Frederick stirred from his recollections, staring with rising anger as he watched the flagellants lash themselves, as he noted the rapt fascination, the hopeful desperation of the spectators. Bylorak was an abomination, a relic of days when men crawled before inhuman masters. There was no salvation to be found by grovelling before the marsh god, only a path to depravity and destruction. Better to perish of the plague than live in such obscenity!

‘Stop this!’ Frederick cried out, stepping into the street. He brandished his staff, holding it before him, blocking the way. The wagon shuddered to a stop, the cyclopean visage of Bylorak glaring down at him. The flagellants came out from behind the wagon, their scourges slashing into their own backs, their voices raised in moans of outrage.

‘Defiler!’ one of the fanatics wailed, his lips flecked with foam. ‘You dare stand before his sight!’

‘Bylorak watches us all!’ shrieked another flagellant. ‘He sees us, for we are his children! He hears us, for we are his children! He helps us, for we are…’

Frederick advanced upon the shouting flagellant. ‘You are fools, bowing to a stone effigy and worshipping a monster! All men die, but while they live they must do so with decency, with honour.’

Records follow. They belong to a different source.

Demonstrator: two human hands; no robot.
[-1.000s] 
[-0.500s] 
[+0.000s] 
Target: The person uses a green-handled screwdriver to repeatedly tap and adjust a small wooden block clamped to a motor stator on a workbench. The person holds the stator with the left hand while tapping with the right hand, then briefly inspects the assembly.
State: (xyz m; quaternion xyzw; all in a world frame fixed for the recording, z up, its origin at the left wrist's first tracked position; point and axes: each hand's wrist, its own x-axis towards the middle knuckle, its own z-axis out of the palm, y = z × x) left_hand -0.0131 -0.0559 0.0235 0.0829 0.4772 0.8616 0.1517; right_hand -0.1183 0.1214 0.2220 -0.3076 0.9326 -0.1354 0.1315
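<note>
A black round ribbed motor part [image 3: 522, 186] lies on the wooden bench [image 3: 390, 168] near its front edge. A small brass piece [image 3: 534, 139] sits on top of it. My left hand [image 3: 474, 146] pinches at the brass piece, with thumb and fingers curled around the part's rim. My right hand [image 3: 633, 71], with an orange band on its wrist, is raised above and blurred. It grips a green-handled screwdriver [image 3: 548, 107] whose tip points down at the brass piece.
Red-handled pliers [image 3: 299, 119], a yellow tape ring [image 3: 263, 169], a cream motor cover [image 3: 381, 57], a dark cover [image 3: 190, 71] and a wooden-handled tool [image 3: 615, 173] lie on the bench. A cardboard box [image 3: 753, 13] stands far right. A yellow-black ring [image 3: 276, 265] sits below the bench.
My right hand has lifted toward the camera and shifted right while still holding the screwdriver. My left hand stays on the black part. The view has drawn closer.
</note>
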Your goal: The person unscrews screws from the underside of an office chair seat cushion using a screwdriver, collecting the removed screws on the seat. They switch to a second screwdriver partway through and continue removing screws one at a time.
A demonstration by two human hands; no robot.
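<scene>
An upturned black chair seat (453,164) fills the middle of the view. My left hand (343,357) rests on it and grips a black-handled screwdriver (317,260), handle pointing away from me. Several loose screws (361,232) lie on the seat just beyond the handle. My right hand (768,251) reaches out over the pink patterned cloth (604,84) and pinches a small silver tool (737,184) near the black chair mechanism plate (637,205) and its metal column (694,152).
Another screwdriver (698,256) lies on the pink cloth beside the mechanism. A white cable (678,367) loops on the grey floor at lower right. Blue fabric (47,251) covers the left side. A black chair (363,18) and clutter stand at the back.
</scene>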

The flagellant twisted away, prostrating himself before the eidolon. ‘He helps us, for we are his children!’ Tears rolled down the fanatic’s face as he pressed his lips to the webbed feet of his god. Frederick moved to pull the man away, to restore some dignity to the naked wretch. But as soon as he reached out, his body recoiled in pain. A stone struck him in the cheek, slashing his pale skin. A second stone crashed into his side. The priest retreated as more stones came flying at him.

The barrage came not from the flagellants but from the peasants lining the street. The procession had stirred their hopes as nothing had in the past weeks and now they were aroused to violence by Frederick’s effort to save them from themselves.

‘Go back to your carrion, jackal!’ one woman cried. ‘Are you so eager to fill your garden? Is Olt’s pup trying to outdo his master?’

The jeers and the barrage of stones increased, driving Frederick into flight. Rocks pelted his body at every step, dung and offal from the gutter plastered his robes. By the time he reached the safety of a covered pigsty, the priest’s body felt like one big bruise. It took him a moment to appreciate that he owed his respite not to the security of his refuge, but to the shifting attention of the mob.